__ABOUT THIS TASK__. Report how many lines in the records below hold the word "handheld". Add nothing to the number.

- - -

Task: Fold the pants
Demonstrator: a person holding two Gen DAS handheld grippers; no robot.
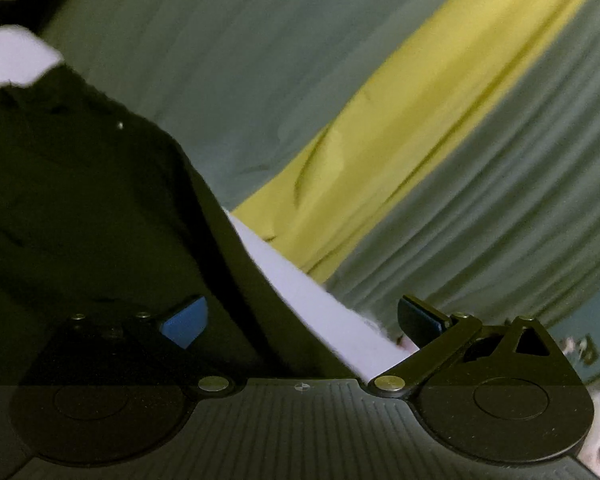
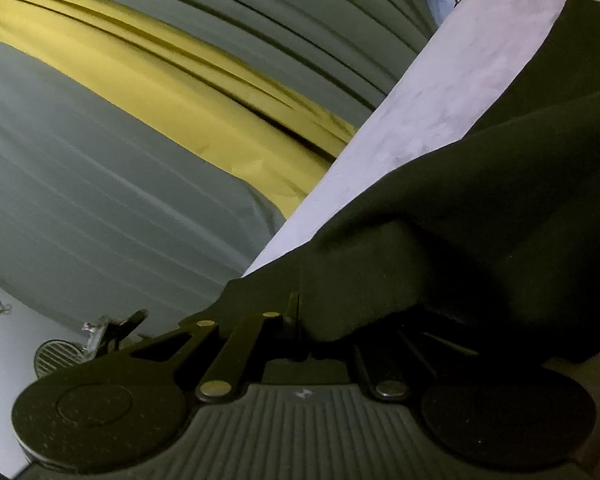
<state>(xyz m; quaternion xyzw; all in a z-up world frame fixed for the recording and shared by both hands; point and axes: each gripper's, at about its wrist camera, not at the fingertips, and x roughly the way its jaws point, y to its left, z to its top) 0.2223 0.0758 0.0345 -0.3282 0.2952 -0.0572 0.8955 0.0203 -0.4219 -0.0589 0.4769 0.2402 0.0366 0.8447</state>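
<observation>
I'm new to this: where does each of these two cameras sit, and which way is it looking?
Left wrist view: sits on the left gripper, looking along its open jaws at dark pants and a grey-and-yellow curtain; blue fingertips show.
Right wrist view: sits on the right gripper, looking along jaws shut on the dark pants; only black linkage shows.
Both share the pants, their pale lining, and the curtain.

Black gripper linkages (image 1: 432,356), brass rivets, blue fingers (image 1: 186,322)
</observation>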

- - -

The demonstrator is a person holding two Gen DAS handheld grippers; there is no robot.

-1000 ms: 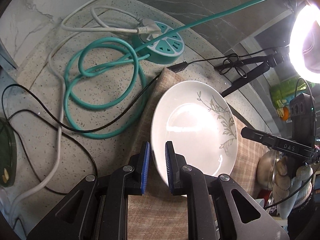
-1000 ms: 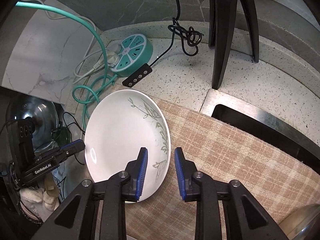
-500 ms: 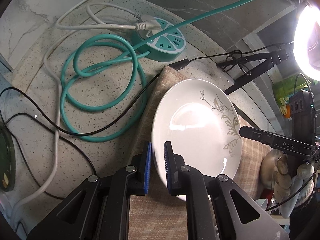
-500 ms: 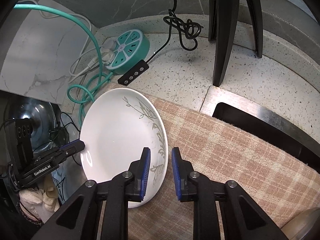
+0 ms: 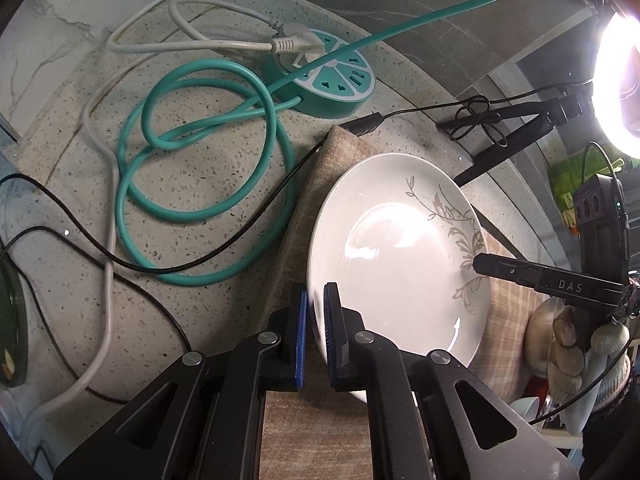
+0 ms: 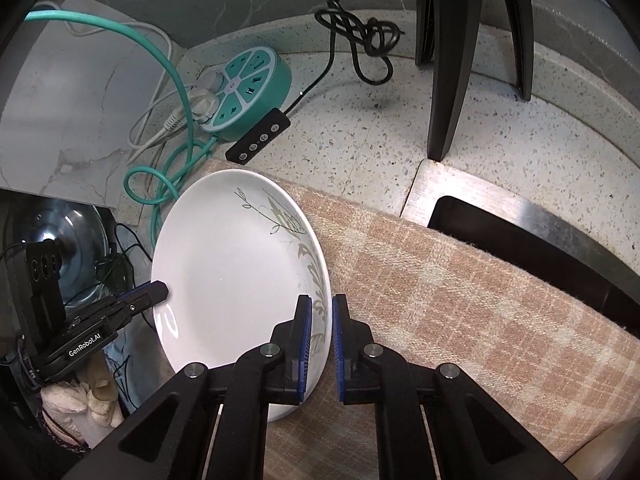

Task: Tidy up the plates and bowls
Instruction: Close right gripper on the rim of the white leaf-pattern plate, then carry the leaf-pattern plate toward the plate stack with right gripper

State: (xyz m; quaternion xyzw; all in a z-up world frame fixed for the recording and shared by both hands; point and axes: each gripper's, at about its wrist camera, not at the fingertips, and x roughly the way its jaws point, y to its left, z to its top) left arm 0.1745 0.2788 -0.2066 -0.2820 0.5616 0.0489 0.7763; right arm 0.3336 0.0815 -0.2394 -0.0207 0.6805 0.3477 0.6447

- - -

__ANSWER TO THE PROBLEM__. 2